As shown in Fig. 7, results of experiments on a set of genomic sequences showed that the optimized implementation of MOTIF_FIND (Fig. 5) significantly outperformed the naïve implementation (Fig. 4). Since we do not know of any methods employing a similar approach, we compared our method to the naïve implementation. This implementation (and performance) is similar to an overall naïve algorithm, which would take the set of genomic sequences and signatures as input and produce the same results. Not only is this approach slower, it is not reusable as is our approach.

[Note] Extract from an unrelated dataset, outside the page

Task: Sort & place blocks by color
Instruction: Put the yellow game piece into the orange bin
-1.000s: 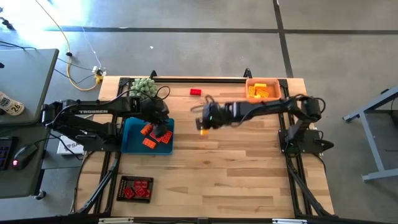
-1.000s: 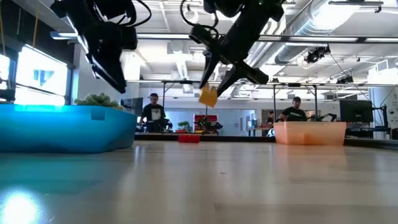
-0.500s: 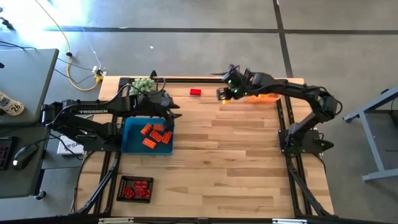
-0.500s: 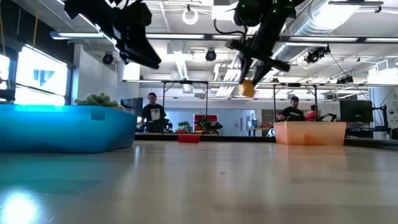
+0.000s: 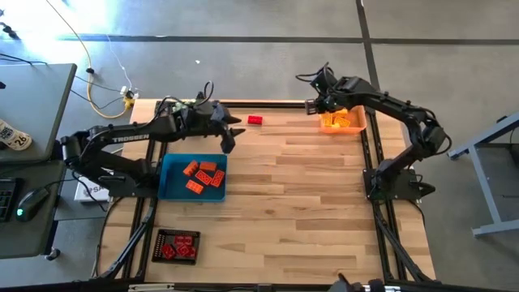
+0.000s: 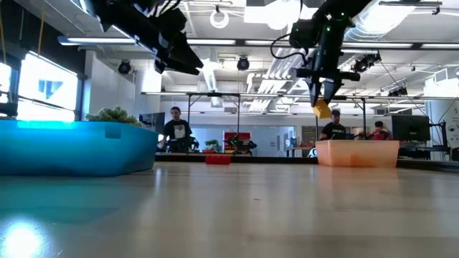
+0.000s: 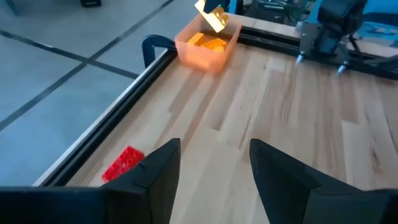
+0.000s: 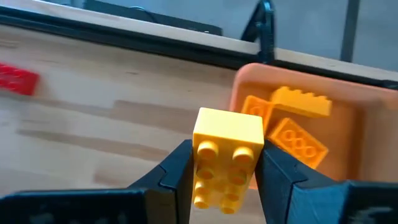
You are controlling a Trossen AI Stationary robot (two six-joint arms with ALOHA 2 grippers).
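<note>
My right gripper (image 5: 310, 106) is shut on a yellow block (image 8: 227, 155), in the air just left of the orange tray (image 5: 358, 127) at the far right, which holds several orange blocks (image 8: 298, 140). My left gripper (image 5: 232, 135) hangs open and touching nothing above the far edge of the blue tray (image 5: 168, 180); that tray holds several red-orange blocks (image 5: 204, 176). A lone red block (image 5: 255, 120) lies flat on the table by the far edge, and it also shows beside the open left fingers (image 7: 123, 165). My right gripper pinches the yellow block by two opposite sides (image 8: 199, 155) between its two fingers, with the studded face turned toward the wrist camera. The fingers (image 8: 177, 177) slant down from above. The block (image 6: 322, 111) is lifted clear, above the table and higher than the orange tray's rim.
A black tray (image 5: 177, 246) with red blocks sits at the near left. A fuzzy green plant (image 6: 115, 115) stands behind the blue tray. A black rail (image 7: 152, 50) runs along the far edge. People stand in the room beyond the table. Bare wood fills the middle and near right.
My right gripper has carried the yellow block from over the table's middle toward the far right, rising, to beside the orange tray, and still holds it. My left gripper has risen from over the blue tray toward the far edge and tipped up nearer level, staying open.
</note>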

Tools to identify genomic signatures often produce lists of sequences implicated in biological function. Despite the non-random occurrence of these signatures, interpreting their biological role is not a trivial task. We report an approach to increase the knowledge base available for each signature by matching the sequences to known transcription factor binding site matrices. This procedure transforms a list of signatures generated without bias toward known functional elements into a resource identifying the possible biological pathways involved in regulation at a genomic location. In addition to TFBS matching, we intend to expand the work to filter transposable elements and to consider sequence conservation across species. Importantly, the existing procedures for mapping TFBS elucidate computational problems that need refinement as genomic annotation progresses toward large-scale signature finding. In particular, scoring a library of matrices is time consuming. Algorithms or database indices could dramatically accelerate the process.
This work was supported by Intramural training program of the National Human Genome Research Institute of the US National Institutes of Health. The authors are grateful to Dr. Lonnie Welch for constructive and helpful comments.